Another possible use case is understanding the settlement instructions for a particular transaction, which may come as a request from the front desk into the reference data group.
Systems tend to be siloed within functions – so there will be multiple functions within operations, for example, whose systems tend not to be well integrated and this is also the case across finance and risk.
Information access
The solution to the challenges outlined above is to make it easy for people to access information residing in systems outside their functions, which is where TaDa comes in.
The TaDa bot queries ETD’s extensive data library including Intraday Symbology, Contract Specifications and Regulatory Data Updates from 110+ global exchanges. It has a simple user interface and an easily accessible set of commands where requests can be made with a trade reference and the bot interacts with other technologies and APIs to retrieve the information.
This means that the user not only gets the information they need quickly – they are also not dependent on human interactions that can take an indeterminate amount of time.
For various control purposes it is very unlikely that someone in one area would be granted access to information in another area as they may see things that are inappropriate to their job function.
Legacy systems typically don’t have granularity of control in a standard access set-up, so being able to control the delivery of data to only that required for the person to fulfill their job function is very useful.

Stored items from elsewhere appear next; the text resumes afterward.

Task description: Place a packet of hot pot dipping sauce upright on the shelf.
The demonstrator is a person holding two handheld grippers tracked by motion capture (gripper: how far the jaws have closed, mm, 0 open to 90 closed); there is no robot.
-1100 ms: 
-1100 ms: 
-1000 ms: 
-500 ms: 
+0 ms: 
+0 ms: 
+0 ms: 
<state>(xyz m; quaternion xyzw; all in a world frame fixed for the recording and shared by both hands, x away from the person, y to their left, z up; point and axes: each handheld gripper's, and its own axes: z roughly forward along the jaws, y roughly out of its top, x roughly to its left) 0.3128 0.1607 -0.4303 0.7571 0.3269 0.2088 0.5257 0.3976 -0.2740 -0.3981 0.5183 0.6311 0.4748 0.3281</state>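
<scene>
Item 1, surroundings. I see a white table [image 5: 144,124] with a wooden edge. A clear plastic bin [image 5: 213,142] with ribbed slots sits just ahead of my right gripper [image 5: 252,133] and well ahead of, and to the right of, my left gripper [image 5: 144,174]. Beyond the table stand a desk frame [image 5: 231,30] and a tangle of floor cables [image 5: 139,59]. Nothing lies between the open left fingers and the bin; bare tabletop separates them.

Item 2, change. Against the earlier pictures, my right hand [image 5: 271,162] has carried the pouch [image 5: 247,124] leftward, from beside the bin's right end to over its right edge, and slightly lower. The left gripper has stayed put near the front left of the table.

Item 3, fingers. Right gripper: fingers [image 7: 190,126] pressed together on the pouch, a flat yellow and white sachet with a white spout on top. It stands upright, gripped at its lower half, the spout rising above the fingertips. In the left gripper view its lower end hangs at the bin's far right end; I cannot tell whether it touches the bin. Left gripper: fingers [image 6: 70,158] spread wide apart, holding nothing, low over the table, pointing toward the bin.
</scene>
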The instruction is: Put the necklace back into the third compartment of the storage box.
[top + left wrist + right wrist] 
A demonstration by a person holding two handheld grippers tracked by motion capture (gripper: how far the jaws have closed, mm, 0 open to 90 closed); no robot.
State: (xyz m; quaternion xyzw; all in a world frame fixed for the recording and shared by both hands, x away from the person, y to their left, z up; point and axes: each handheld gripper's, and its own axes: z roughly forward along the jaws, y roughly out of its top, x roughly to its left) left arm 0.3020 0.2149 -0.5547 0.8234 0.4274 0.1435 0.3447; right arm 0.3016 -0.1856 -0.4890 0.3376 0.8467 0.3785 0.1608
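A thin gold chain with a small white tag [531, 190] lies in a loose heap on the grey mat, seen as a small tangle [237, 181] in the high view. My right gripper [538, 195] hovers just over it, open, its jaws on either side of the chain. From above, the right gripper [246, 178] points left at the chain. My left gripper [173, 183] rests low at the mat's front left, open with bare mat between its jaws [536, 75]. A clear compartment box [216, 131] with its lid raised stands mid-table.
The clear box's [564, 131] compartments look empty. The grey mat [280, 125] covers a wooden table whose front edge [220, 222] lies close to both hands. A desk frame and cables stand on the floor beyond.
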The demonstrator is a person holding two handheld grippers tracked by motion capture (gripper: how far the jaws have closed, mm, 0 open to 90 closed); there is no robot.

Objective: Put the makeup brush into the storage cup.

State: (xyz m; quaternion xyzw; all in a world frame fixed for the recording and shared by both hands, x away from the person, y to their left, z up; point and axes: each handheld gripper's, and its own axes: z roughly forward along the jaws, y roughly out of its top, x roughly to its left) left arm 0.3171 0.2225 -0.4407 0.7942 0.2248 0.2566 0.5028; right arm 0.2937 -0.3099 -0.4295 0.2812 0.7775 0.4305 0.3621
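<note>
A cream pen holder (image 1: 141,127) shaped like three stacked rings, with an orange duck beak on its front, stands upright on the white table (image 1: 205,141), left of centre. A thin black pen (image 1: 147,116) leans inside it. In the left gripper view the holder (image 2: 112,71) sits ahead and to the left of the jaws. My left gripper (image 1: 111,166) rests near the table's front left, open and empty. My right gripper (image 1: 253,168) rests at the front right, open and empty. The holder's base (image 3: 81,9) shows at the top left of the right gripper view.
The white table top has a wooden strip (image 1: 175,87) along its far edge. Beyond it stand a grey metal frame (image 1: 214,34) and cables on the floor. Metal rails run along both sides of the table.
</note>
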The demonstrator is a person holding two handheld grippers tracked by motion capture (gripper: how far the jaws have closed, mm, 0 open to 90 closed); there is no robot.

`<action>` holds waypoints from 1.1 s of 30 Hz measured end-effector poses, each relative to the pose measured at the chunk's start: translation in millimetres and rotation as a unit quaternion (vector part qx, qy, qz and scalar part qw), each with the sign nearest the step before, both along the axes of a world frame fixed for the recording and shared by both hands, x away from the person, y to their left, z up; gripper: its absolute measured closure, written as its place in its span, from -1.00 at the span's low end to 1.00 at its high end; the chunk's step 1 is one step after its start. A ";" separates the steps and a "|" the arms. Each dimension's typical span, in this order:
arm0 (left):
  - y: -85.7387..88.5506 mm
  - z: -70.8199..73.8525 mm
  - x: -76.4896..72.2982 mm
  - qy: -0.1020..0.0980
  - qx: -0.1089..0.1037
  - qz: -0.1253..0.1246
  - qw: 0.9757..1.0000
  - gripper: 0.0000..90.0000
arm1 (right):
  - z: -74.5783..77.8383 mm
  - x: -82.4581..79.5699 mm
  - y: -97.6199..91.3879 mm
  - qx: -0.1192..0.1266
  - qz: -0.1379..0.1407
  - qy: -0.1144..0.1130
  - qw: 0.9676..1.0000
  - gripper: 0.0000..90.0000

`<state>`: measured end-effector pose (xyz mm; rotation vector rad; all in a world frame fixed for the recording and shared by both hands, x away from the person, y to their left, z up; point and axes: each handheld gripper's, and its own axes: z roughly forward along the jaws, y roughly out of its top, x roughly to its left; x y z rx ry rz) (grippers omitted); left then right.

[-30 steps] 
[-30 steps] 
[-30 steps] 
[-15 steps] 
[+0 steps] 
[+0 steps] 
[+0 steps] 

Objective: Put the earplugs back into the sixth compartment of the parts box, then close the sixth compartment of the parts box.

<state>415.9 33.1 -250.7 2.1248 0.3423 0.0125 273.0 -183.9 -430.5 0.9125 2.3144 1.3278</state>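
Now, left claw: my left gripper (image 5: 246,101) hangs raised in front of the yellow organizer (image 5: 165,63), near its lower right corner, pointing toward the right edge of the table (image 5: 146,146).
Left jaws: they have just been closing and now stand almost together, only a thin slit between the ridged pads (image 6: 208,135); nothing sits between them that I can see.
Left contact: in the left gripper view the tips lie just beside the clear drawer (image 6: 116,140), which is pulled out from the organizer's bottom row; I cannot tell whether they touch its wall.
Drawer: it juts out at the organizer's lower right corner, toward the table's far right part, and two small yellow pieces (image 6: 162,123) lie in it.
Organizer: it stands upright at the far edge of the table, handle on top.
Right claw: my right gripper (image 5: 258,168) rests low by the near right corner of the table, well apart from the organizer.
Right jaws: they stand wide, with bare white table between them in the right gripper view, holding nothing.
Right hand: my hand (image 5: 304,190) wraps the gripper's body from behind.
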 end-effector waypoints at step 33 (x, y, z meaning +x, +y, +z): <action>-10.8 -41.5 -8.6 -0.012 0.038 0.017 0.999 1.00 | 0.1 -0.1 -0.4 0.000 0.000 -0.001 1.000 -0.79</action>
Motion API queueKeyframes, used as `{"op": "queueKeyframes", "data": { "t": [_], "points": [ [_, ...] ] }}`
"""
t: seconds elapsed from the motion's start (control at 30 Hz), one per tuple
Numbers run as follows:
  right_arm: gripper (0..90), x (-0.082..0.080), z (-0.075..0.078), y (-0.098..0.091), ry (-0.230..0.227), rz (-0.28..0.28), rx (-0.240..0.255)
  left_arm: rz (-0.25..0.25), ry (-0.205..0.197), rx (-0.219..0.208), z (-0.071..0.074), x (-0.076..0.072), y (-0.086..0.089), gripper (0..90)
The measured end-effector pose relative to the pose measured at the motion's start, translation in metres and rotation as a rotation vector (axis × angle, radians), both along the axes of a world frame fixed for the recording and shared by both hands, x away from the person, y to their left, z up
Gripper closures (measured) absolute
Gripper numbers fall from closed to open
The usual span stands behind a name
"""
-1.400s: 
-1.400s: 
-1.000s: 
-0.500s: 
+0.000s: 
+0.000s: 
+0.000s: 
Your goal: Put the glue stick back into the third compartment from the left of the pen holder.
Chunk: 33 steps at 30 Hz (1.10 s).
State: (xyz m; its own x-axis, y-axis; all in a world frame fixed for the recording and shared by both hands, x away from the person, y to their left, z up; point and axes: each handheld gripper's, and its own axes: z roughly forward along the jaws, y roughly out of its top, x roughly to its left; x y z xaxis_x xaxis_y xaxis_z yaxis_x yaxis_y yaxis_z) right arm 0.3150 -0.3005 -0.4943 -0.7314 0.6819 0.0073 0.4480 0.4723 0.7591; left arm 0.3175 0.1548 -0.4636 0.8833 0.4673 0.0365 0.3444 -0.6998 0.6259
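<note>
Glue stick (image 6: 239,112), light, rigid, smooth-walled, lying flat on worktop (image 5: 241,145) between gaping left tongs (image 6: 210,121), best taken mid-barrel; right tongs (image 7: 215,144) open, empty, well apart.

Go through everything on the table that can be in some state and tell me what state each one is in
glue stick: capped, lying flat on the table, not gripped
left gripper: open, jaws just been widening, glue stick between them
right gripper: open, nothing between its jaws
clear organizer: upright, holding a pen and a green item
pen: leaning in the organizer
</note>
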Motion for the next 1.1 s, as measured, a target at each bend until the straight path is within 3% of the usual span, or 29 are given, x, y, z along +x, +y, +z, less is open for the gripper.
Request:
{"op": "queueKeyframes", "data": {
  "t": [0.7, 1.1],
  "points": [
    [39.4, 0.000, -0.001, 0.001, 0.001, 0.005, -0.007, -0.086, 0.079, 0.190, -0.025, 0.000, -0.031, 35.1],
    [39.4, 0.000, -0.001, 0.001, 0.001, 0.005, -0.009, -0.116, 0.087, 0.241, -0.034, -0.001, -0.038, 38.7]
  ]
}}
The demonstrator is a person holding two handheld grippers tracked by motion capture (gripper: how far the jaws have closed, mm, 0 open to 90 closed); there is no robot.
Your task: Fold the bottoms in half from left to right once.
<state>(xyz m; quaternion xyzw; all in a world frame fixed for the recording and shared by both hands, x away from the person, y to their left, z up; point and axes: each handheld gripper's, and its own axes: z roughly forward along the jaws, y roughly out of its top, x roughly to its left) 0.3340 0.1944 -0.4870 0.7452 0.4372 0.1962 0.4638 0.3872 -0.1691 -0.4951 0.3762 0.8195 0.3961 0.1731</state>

The challenge from an implementation perspective in a legacy infrastructure environment is the API connectivity into the legacy platform, although this is more a case of setting priorities. The benefits of moving away from having large numbers of people making and processing requests more than outweigh the cost of building the API.
Data sets
Some of the data sets available through TaDa include corporate actions, contract issuance, and historical transactions. Corporate actions data is particularly interesting as someone sitting in the
settlement function faces the same challenge when it comes to communicating with the reference data group as the sales person has with the settlements group.
TaDa enables these individuals to quickly retrieve up to date information, so it is not just simplifying access within the organisation – it is also making it easier to access an external data feed.
Those working in corporate actions can also create customised watchlists around forthcoming events.
TaDa also has a role to play in helping users ensure compliance with regulatory rule changes such as the move to T+1 settlement, which could be implemented for US equities transactions as soon as March 2024.
The benefits here relate to data accuracy. When a transaction needs to be classified in a specific way, if it is hard to access the data the transaction may be mis-classified. This applies across all aspects of regulatory reporting down to something as basic as the set of transactions that need to be reported on.
If the user is able to query the transactional database without having to go through a different group, they are more likely to provide accurate data to the relevant regulator.
In conclusion
The trade data environment is plagued by siloed and fragmented data, which often leads to operational inefficiency, increased costs, and regulatory compliance challenges. TaDa chatbot is a technology that can help trading firms overcome these challenges by providing quick and easy access to data residing in systems outside of their functions.
The chatbot's extensive data library and simple user interface enable front office self-service, which improves the experience for both internal and external customers. TaDa also has a role to play in ensuring compliance with regulatory rule changes, improving data accuracy, and reducing misclassification of transactions.
By embracing technologies like TaDa, trading firms can accelerate data access and sharing, increase operational efficiency, reduce costs, and improve regulatory compliance, leading to a more successful trading life cycle.